◆ WORK REQUIRED
From the data below, set down exactly the lines between the one holding "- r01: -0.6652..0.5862" and the one holding "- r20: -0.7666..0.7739", inclusive, and no others.

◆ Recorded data
==========

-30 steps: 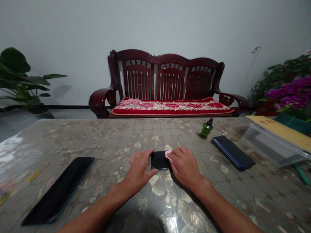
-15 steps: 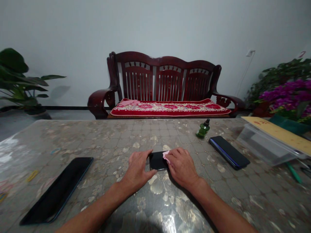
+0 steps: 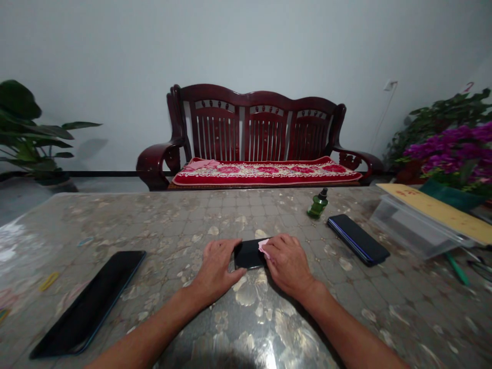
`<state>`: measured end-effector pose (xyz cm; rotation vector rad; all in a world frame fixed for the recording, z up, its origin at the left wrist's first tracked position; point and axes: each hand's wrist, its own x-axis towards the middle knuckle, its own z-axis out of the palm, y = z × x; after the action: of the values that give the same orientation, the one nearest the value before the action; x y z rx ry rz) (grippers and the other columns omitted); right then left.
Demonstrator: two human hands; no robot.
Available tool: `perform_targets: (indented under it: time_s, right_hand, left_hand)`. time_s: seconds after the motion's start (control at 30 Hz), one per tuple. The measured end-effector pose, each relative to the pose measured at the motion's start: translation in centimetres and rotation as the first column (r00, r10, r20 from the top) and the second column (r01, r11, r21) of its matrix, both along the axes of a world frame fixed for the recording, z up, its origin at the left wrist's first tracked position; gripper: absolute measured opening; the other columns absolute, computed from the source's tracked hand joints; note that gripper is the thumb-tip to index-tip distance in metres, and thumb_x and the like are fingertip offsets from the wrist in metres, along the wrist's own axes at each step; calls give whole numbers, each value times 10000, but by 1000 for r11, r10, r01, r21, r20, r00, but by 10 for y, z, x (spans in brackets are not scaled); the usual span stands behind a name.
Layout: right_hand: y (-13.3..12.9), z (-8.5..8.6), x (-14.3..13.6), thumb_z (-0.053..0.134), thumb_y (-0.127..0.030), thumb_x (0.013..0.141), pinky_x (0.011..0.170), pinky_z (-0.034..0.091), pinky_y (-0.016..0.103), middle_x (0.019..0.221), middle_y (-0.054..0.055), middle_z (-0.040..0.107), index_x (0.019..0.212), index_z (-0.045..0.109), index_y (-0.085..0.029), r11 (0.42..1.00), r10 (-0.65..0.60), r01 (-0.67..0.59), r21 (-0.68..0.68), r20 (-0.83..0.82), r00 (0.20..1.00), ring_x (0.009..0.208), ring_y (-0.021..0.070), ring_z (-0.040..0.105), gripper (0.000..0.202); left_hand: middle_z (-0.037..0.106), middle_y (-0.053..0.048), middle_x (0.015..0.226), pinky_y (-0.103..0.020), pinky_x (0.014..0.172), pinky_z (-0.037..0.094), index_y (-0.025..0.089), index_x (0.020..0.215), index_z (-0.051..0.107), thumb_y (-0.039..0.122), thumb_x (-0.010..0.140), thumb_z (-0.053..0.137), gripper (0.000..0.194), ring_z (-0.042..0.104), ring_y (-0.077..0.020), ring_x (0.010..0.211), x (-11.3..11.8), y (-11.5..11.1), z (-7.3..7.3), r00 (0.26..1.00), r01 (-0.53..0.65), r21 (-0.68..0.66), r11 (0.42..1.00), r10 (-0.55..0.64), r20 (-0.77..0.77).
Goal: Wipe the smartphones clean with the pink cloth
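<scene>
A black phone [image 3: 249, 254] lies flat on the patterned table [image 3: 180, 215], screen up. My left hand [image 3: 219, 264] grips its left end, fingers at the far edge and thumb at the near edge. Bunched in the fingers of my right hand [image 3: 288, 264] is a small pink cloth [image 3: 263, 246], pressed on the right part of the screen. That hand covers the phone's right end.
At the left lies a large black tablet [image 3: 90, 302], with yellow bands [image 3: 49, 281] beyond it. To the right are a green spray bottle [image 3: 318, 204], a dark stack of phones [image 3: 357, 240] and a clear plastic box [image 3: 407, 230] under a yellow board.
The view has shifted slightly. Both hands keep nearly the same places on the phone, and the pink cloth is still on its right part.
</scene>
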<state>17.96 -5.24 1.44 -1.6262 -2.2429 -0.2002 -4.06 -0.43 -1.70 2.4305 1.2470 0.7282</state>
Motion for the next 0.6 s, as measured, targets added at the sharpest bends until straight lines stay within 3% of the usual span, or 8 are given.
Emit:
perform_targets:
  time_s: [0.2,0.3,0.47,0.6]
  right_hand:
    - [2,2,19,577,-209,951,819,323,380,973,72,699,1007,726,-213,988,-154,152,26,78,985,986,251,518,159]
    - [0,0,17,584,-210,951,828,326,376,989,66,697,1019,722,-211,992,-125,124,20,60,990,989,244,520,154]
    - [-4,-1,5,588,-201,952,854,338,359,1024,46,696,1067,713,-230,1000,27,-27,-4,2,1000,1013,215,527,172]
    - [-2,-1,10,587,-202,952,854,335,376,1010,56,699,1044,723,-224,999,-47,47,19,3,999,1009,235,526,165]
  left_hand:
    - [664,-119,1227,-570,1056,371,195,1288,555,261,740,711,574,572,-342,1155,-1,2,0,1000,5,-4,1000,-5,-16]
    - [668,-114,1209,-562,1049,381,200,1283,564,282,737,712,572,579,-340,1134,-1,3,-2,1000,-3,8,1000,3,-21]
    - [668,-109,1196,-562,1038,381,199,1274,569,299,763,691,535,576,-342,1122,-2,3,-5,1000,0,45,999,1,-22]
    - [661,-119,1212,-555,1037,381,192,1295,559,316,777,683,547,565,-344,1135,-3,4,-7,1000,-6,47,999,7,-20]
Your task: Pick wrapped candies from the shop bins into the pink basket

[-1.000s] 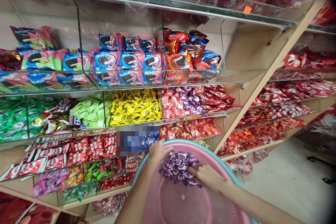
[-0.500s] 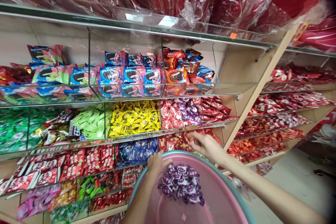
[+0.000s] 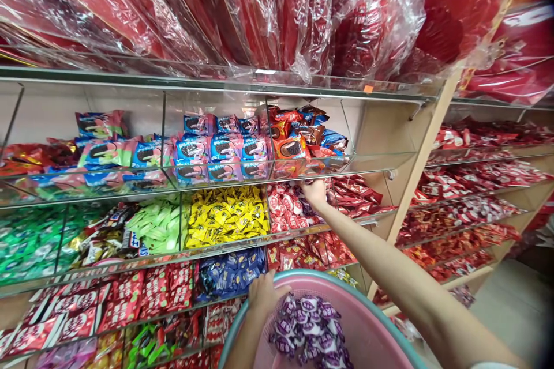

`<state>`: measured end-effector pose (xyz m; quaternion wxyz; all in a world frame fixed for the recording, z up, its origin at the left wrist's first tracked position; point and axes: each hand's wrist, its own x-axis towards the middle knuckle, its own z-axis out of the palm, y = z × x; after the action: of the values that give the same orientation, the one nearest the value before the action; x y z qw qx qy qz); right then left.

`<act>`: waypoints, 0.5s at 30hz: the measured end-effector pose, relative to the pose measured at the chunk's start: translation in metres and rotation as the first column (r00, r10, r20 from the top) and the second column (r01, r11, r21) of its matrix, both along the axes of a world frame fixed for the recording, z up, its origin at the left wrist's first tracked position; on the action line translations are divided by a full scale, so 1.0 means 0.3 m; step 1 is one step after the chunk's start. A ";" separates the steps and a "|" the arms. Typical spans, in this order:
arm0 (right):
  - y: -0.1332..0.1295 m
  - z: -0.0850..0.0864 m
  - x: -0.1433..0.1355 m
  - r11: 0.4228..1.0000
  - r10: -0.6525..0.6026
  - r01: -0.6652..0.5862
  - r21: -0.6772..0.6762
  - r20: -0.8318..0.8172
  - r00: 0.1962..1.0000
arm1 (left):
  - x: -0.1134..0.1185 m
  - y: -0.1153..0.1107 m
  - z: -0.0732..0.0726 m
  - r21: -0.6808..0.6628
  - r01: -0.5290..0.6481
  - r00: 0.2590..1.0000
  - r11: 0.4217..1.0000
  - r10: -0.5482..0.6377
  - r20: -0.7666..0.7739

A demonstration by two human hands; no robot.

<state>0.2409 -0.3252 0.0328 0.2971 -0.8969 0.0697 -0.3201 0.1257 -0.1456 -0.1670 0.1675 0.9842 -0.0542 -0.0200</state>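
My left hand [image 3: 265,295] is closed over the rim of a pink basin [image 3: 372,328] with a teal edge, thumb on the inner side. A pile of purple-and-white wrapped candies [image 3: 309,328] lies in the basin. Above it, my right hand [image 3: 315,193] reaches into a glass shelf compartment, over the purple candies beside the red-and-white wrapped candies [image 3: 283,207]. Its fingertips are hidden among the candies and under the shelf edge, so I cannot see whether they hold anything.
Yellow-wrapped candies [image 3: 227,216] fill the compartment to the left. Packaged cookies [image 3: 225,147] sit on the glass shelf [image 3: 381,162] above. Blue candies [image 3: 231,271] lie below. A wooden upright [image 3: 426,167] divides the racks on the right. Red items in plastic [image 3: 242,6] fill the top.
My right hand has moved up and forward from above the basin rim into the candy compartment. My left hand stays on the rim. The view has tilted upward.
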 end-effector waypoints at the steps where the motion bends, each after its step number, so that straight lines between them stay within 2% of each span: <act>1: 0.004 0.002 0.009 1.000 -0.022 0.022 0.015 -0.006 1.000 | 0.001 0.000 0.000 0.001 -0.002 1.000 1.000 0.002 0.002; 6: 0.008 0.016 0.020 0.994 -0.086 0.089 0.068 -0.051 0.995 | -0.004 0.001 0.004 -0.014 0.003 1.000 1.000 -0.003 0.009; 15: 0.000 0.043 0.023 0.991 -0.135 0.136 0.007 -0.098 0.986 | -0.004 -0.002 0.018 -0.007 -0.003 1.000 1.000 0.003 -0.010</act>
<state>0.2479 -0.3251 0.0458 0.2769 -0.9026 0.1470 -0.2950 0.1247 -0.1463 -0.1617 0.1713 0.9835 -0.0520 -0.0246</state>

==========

◆ OUTPUT BELOW
  - r01: -0.6652..0.5862
  - r21: -0.6772..0.6762
  - r20: -0.8318..0.8172
  - r00: 0.1962..1.0000
arm1 (left):
  - x: -0.1134..0.1185 m
  - y: -0.1153..0.1107 m
  - z: -0.0732..0.0726 m
  - r21: -0.6808..0.6628
  - r01: -0.5290..0.6481
  - r00: 0.2590..1.0000
  - r11: 0.4217..1.0000
  - r10: -0.5482..0.6377
  - r20: -0.7666..0.7739

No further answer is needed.